Одежда как на Меншикове, так и на сопровождавших его, была траурная.

Длинный кортеж опального вельможи двинулся вдоль по набережной. Отряд гвардейцев под начальством капитана окружил карету Меншикова, с саблями наголо.

Собравшийся народ хранил глубокое молчание; он не выказывал к опале Меншикова ни радости, ни печали.

Когда кареты выехали за заставу и отъехали несколько вёрст, их догнал придворный офицер и отобрал у Меншикова все находившиеся при нём иностранные ордена; русские были отобраны у Меншикова ещё в Петербурге.

Близ Твери на Александра Даниловича и на его семейство обрушилась новая большая беда. Едва только Меншиков расположился на ночлег в деревеньке, находящейся близ города, дверь в избу быстро отворилась, и на пороге появился находившийся в свите императора-отрока гвардеец-офицер Лёвушка Храпунов.

– Простите, князь, я помешал вам? – тихо проговорил Лёвушка, обращаясь к Меншикову.

– Не называй, господин офицер, меня князем. Пред тобой не князь, а ссыльный.

– Я прислан к вам с неприятной для вас новостью. Я имею указ пересадить вас из ваших карет в простые телеги, на которых вы поедете до места ссылки.

– Моих врагов и моя ссылка не успокоила!.. Измышляют они мне беду за бедой. Я их не презираю, а жалею, – задумчиво проговорил Меншиков.

– На меня не гневайтесь! Я тут ни при чём, так как лишь исполняю свой долг.

– Я на тебя, господин офицер, не в претензии: ты – только исполнитель воли других. Об одном молю я Господа Бога, чтобы у меня, а также у моей бедной, невиновной семьи хватило терпения перенести это тяжёлое испытание. Если и скорблю я, то не за себя, а за детей несчастных, за жену.

– Простите, князь, я сочувствую вам… мне и вас жаль, и вашу семью.

– Как? Вы меня жалеете? – с удивлением спросил Храпунова Александр Данилович. – И забыли про то зло, какое я причинил вам, будучи всесильным человеком в государстве?

– Давно забыл, об этом я уже недавно сказал вам.

– Спасибо!

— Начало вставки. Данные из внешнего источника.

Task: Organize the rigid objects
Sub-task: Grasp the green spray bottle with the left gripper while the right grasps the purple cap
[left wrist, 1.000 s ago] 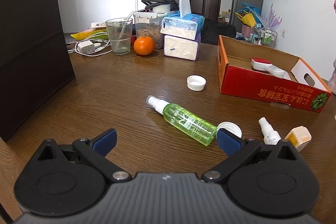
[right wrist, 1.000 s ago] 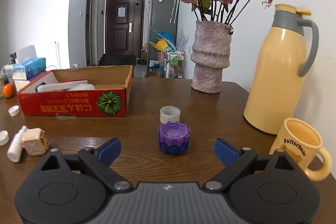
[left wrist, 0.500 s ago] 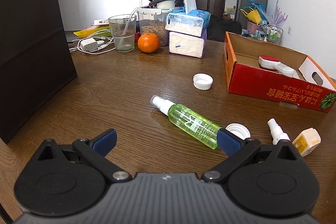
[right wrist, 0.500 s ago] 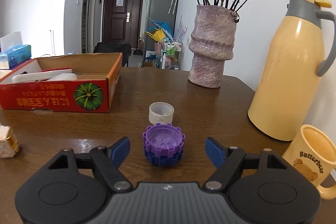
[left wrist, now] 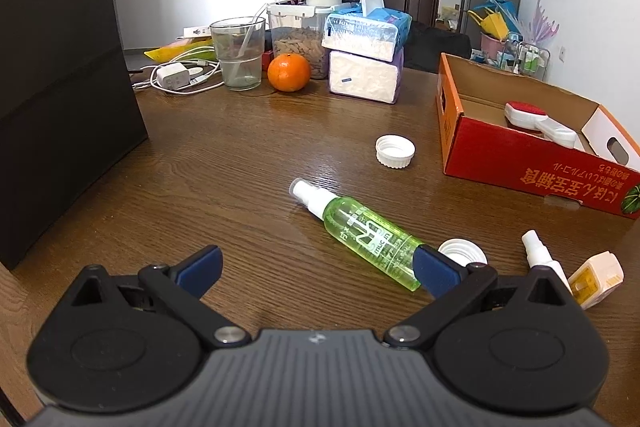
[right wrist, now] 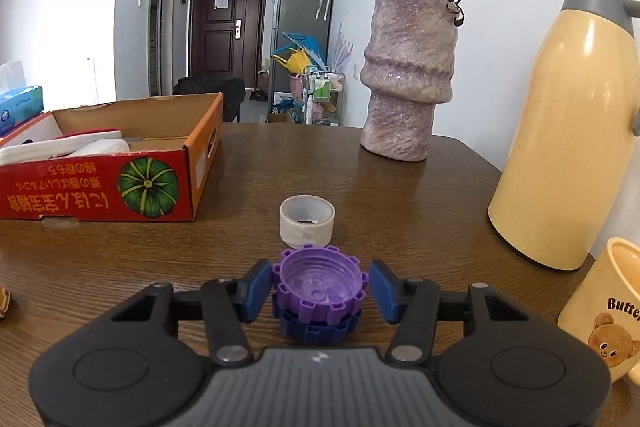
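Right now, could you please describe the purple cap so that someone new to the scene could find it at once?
Start at the red box on the table and look to its right, just past the white ring. The purple cap sits there, stacked open side up on a blue cap, between the closing jaws of the right gripper. Its notched, gear-like rim sets it apart from the smooth ring.

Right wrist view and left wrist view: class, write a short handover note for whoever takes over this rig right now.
Right gripper: fingers closing around the stacked purple-on-blue ridged plastic caps; a small gap remains on the right.
Left gripper: open, empty, hovering near the lying green spray bottle.
Done: a red-and-white brush lies in the red cardboard box.
Left on the table: white ribbed cap, second white cap, small white spray bottle, cream square piece, white ring cap.
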Motion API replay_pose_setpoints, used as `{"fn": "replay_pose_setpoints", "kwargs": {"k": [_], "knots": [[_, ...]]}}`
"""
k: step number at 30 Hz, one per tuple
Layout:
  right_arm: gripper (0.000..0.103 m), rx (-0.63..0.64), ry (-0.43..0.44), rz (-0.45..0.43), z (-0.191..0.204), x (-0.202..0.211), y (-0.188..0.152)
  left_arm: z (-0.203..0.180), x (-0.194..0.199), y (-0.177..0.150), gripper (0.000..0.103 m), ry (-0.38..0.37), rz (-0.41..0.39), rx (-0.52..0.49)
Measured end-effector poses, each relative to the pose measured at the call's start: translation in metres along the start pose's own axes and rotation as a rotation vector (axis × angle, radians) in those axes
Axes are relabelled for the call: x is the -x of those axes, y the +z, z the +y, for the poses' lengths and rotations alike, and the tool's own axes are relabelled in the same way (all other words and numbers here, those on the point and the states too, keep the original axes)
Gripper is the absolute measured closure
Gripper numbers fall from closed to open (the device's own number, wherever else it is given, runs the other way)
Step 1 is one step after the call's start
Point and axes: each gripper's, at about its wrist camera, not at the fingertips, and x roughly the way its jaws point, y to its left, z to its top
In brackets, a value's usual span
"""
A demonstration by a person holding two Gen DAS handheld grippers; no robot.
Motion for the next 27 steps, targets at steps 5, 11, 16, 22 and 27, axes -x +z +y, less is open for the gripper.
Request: {"fn": "replay_pose_setpoints", "kwargs": {"k": [5, 11, 16, 22, 27], "knots": [[0.050, -0.007, 0.003, -0.040, -0.001, 0.007, 0.000, -0.007, -0.009, 0.005, 0.000, 0.015, 0.015, 0.006], [0.050, -0.033, -0.003, -0.075, -0.005, 0.015, -0.001, -0.016, -0.031, 0.012, 0.000, 0.077, 0.062, 0.051], [0.050, -0.049, -0.003, -0.095, -0.008, 0.018, 0.000, -0.021, -0.042, 0.016, 0.000, 0.091, 0.057, 0.094], [0.050, -0.056, -0.004, -0.108, -0.004, 0.022, -0.001, -0.030, -0.057, 0.020, 0.000, 0.104, 0.081, 0.118], [0.050, -0.066, -0.005, -0.123, -0.002, 0.027, -0.001, -0.039, -0.068, 0.018, 0.000, 0.124, 0.100, 0.090]]}}
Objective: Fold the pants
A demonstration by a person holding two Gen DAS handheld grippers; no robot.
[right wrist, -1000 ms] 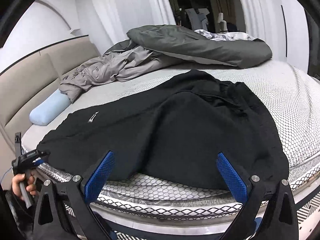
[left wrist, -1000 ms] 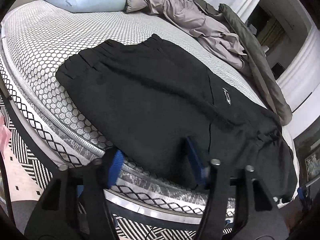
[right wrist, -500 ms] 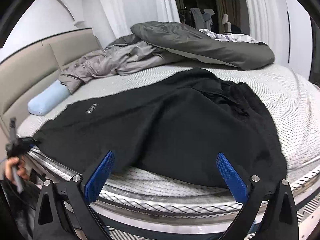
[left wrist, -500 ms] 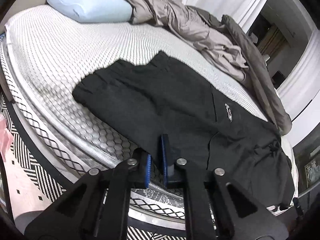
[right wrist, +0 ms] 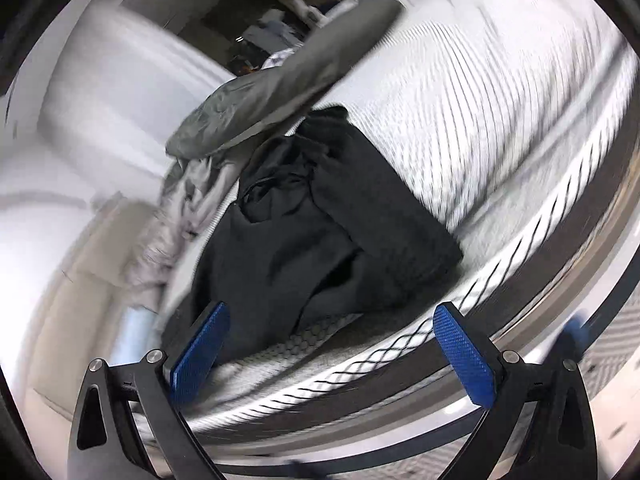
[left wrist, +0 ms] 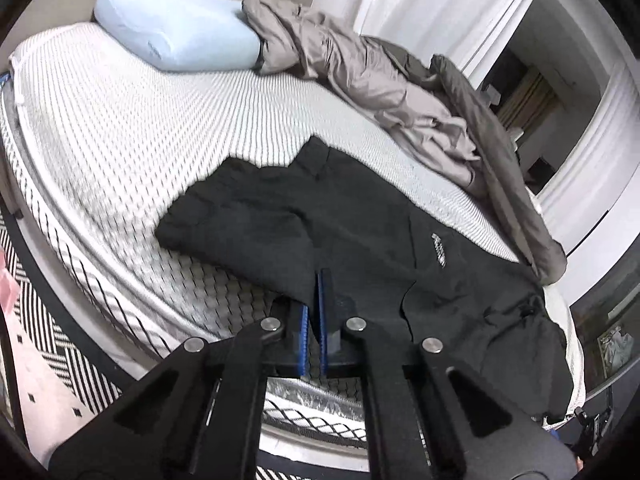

Если не брезгуешь мною, немощным опальным стариком, то дозволь мне обнять тебя! – И Меншиков крепко обнял Храпунова.

Из Твери опальных Меншиковых повезли уже в Раненбург не в каретах, а в простых телегах.

Но враги Меншикова не успокоились его ссылкою. Этого им было мало. Раненбург хоть и не близок от Петербурга, а всё же из него скорее можно вернуться, чем из Сибири. И вот про Меншикова стали распространять разные небылицы.

В Петербурге, по словам историка, были подняты различные обвинения против него, отчасти справедливые, отчасти измышленные злобою. Рассказывали, что он сносился с прусским двором и просил десять миллионов взаймы, обещая отдать вдвое. Уверяли, что, пользуясь своим могуществом, он с честолюбивыми целями захвата верховной власти хотел удалить гвардейских офицеров и заменить их своими любимцами. Толковали, что он от имени покойной императрицы составил фальшивое завещание. Ставили ему в вину, что он ограбил своего малолетнего государя и, заведуя Монетным двором, приказывал выпускать плохого достоинства деньги, обращая в свою пользу не включённую в них долю чистого металла. Припомнили и прежние его грехи, как, пользуясь доверием Петра Великого, он обкрадывал казну и этим нажил несметное богатство. Говорили, что вещи, которые он взял с собой, стоили, по мнению одних, пять миллионов, по мнению других – двадцать. Обвиняли Меншикова в недавних тайных сношениях со Швецией в ущерб интересам России; ещё при жизни императрицы Екатерины I он будто бы писал к шведскому сенатору Дикеру, что у него в руках военная сила и он не допустит ничего вредного для Швеции.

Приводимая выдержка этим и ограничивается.